Amicus Therapeutics (Nasdaq: FOLD) today announced preliminary results from its Phase 2 randomized, open-label study to assess the safety, tolerability and preliminary efficacy of its investigational drug, Plicera(TM) (afegostat tartrate), in treatment-naive adult patients with type 1 Gaucher disease. Two dose regimens of Plicera (225 mg three days on/four days off and seven days on/seven days off) were studied during this six month trial. While all patients enrolled experienced an increase in the level of the target enzyme (GCase) as measured in white blood cells, clinically meaningful improvements in key measures of disease were observed in just one of the eighteen patients who completed the study. The preliminary results suggest that treatment with Plicera was generally well tolerated, with no serious adverse events (SAEs) reported. Nineteen subjects were enrolled and 18 subjects completed the study. One subject discontinued treatment because of an adverse event (conjunctivitis-related symptoms).

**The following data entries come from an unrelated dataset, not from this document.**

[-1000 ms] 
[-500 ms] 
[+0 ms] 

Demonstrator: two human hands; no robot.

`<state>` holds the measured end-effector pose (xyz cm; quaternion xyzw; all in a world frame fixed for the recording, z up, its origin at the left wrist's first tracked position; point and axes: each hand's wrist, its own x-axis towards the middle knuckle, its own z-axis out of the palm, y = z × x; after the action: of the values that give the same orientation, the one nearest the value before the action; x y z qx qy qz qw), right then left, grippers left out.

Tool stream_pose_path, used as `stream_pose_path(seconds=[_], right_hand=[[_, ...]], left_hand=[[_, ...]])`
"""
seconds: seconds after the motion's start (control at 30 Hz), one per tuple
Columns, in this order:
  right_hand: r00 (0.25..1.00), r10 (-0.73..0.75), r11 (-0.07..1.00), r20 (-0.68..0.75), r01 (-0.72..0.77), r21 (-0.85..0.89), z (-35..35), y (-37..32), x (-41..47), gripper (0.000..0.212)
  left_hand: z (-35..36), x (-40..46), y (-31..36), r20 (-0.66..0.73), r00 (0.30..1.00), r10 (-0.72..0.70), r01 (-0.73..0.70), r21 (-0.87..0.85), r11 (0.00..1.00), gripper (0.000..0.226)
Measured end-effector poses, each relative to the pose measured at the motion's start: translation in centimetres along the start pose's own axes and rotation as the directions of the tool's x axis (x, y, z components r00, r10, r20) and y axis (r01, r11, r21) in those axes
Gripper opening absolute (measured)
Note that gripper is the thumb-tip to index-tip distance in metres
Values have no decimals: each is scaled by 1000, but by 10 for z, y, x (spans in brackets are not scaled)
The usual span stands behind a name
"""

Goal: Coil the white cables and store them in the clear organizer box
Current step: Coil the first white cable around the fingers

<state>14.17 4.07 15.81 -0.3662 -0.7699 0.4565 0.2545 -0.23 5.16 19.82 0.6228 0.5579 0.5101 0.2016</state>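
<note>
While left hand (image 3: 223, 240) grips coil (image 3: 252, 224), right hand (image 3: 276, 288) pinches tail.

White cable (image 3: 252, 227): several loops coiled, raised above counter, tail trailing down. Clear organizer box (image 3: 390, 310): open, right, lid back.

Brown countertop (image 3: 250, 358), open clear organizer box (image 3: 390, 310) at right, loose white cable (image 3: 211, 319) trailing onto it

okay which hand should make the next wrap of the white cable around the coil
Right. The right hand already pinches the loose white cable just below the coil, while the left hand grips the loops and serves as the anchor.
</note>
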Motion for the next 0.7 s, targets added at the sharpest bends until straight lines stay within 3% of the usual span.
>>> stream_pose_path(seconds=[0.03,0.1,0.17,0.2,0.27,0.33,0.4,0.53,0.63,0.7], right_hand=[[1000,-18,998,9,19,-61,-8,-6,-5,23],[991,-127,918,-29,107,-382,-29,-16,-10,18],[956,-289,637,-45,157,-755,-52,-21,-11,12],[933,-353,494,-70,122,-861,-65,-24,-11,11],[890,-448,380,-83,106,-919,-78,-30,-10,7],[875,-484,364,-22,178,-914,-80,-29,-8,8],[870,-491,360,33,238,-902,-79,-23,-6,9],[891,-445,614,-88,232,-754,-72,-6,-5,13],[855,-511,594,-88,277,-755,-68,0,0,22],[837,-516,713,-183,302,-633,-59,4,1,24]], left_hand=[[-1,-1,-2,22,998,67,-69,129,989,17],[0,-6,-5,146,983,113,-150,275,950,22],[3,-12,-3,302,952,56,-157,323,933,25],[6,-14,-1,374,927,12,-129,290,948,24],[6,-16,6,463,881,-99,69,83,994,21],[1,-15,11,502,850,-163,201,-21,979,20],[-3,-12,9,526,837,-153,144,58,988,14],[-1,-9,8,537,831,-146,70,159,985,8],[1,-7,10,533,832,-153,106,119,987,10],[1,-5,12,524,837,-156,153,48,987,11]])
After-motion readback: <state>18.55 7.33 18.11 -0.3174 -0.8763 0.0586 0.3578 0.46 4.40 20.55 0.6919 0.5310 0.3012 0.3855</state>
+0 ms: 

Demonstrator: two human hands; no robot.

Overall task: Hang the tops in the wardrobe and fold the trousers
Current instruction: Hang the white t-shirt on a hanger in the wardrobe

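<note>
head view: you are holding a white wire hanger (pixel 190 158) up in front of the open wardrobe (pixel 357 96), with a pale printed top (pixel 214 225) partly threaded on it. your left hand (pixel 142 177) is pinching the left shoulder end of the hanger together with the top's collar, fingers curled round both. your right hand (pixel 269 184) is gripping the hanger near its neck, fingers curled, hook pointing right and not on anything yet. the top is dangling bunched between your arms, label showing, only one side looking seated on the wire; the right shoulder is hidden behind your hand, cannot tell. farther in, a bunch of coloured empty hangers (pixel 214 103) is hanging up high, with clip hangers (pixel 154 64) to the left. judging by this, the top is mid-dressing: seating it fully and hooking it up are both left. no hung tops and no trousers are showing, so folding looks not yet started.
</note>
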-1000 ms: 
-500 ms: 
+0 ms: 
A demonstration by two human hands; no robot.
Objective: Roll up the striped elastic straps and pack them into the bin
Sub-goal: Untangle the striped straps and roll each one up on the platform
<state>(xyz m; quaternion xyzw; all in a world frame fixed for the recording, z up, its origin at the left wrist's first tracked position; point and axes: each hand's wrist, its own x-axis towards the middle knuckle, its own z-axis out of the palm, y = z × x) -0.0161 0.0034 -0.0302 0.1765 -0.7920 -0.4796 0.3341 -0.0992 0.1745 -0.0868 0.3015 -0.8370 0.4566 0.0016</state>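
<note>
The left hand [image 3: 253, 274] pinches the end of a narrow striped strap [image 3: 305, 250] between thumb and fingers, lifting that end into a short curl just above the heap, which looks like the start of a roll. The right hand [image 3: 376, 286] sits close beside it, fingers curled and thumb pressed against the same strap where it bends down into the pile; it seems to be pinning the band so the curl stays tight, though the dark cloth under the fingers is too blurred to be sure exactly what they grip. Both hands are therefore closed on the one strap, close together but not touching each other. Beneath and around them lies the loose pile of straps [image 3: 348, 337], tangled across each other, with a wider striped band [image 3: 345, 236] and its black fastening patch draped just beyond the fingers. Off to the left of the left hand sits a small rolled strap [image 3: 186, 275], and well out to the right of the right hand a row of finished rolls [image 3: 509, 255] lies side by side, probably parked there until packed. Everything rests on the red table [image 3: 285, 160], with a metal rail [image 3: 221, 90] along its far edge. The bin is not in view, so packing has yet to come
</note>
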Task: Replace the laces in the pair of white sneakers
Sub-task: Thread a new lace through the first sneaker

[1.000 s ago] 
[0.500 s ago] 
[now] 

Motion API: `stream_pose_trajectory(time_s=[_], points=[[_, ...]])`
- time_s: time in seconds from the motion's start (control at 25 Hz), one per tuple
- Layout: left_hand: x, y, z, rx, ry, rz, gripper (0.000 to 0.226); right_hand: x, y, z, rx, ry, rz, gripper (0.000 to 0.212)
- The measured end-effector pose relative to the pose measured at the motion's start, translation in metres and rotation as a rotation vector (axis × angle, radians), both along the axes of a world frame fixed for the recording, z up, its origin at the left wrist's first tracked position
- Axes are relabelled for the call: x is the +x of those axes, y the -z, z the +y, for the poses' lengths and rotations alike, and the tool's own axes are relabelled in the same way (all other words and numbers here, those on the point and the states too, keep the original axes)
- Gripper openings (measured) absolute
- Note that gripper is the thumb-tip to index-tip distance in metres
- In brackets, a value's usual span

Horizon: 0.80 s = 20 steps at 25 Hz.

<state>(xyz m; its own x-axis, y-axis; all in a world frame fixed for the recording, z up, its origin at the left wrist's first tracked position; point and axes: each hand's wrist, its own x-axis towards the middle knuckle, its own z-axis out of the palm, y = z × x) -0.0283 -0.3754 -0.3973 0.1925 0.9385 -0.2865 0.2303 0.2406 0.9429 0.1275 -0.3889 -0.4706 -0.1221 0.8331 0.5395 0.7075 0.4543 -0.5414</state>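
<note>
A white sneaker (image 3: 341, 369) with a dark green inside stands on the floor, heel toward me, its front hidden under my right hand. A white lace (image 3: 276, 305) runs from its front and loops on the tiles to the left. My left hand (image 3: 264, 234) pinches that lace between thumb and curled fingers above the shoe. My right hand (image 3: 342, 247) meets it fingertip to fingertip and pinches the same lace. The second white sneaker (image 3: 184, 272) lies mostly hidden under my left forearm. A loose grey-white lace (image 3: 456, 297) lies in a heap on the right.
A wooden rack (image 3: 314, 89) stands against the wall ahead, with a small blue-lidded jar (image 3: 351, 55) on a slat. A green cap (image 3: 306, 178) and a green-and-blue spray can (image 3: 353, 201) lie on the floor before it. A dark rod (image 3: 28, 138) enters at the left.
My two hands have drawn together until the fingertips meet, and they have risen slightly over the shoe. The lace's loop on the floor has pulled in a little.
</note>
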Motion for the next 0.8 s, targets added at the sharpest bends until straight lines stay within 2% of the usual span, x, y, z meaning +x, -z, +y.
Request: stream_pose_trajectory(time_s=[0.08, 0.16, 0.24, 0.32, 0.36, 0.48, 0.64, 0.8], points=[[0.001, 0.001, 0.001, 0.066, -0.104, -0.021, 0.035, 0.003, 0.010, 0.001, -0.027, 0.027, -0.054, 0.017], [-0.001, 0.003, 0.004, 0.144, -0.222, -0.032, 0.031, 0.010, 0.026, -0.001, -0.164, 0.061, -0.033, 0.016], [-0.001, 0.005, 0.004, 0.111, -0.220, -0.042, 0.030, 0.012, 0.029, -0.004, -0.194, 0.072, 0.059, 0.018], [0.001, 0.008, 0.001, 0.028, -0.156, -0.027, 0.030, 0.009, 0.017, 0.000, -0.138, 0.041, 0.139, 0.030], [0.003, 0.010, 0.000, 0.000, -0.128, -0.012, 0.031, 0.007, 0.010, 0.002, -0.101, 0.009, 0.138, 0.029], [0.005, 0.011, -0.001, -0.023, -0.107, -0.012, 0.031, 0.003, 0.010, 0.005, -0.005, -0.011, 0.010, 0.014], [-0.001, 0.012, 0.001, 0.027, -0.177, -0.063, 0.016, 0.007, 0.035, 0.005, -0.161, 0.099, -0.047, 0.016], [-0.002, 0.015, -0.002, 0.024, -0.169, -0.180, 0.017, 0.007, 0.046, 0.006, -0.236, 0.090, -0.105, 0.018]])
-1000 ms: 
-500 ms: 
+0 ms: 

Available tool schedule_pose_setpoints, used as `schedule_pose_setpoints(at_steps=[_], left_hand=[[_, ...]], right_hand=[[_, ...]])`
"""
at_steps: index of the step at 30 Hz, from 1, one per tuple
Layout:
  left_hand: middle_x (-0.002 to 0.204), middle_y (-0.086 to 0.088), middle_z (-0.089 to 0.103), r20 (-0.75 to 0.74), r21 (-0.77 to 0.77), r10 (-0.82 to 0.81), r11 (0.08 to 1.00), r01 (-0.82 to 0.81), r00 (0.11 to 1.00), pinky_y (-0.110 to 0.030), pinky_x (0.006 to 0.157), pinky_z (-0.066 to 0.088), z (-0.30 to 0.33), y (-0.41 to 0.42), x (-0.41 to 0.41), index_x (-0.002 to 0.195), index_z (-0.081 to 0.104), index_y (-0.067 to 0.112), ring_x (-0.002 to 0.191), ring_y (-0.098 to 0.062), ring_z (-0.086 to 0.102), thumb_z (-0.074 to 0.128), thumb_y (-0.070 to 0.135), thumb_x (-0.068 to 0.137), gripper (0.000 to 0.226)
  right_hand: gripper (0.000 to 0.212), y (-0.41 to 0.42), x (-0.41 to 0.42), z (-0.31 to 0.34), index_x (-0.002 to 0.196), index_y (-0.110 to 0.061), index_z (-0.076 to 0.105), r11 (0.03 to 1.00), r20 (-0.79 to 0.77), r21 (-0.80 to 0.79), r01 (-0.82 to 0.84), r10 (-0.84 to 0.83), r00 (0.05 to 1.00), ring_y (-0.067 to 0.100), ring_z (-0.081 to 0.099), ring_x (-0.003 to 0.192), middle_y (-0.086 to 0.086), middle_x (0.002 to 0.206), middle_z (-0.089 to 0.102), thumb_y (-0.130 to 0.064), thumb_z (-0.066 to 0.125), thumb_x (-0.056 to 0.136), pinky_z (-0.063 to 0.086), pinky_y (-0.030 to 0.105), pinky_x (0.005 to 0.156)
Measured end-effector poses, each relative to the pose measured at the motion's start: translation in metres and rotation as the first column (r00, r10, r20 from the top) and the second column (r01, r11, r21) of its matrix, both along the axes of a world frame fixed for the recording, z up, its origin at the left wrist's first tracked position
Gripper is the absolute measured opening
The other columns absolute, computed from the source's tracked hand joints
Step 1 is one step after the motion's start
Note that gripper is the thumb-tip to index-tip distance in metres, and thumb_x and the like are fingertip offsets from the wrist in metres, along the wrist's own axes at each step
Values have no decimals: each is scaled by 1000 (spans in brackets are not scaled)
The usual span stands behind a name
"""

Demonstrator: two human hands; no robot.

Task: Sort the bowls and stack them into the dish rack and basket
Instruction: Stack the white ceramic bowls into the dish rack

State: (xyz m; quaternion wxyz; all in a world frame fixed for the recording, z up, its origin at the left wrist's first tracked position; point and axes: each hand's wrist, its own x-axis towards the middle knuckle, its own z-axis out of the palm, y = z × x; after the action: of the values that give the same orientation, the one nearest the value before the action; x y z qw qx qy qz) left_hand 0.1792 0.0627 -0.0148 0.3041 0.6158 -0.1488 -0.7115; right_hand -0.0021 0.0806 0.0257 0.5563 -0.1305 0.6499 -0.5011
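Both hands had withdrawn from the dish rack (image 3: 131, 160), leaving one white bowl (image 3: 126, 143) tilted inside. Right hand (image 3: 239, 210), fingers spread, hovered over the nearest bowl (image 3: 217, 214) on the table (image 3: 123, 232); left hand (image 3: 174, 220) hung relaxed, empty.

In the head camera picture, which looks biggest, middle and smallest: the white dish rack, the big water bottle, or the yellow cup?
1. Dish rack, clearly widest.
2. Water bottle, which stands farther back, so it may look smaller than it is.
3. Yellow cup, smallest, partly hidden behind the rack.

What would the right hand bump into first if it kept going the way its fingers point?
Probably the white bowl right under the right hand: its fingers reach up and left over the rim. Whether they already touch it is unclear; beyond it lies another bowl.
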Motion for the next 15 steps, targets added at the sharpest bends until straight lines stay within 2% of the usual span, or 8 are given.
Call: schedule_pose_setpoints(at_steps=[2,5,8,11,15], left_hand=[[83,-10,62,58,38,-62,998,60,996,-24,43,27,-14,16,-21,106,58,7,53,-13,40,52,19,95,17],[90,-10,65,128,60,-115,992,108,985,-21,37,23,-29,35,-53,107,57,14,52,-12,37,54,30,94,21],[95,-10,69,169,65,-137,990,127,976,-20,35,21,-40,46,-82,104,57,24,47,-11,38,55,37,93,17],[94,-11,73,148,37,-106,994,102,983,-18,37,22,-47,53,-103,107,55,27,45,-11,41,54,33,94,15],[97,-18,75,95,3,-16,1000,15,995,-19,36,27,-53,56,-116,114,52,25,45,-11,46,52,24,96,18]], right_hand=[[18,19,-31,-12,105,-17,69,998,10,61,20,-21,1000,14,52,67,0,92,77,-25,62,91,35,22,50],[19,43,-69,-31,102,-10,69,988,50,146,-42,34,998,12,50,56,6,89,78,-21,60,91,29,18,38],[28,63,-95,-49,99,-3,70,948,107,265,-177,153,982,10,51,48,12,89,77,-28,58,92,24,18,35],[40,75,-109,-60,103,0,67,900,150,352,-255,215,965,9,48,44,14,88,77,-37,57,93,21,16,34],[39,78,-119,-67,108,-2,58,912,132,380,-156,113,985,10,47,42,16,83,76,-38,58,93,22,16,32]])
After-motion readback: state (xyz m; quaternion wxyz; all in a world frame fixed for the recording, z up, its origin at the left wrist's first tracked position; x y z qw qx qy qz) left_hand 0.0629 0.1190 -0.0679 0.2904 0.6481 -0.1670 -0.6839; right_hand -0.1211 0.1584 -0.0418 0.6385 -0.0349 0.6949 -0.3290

Once the data are final, the Company plans to further analyze and evaluate the results in collaboration with its partner, Shire Human Genetic Therapies, Inc. (Shire HGT), and, based on this work, will determine the appropriate next steps for the Plicera program. However, based on these preliminary results, the Company does not expect to advance Plicera into Phase 3 development at this time.
John F. Crowley, President and CEO of Amicus, stated, "The preliminary results of this Phase 2 study certainly do not meet our expectations, but we believe they do provide additional insights into the biological activity of Plicera in Gaucher disease and the pharmacological chaperone technology platform. We plan a detailed analysis to ensure we have a complete understanding of the data."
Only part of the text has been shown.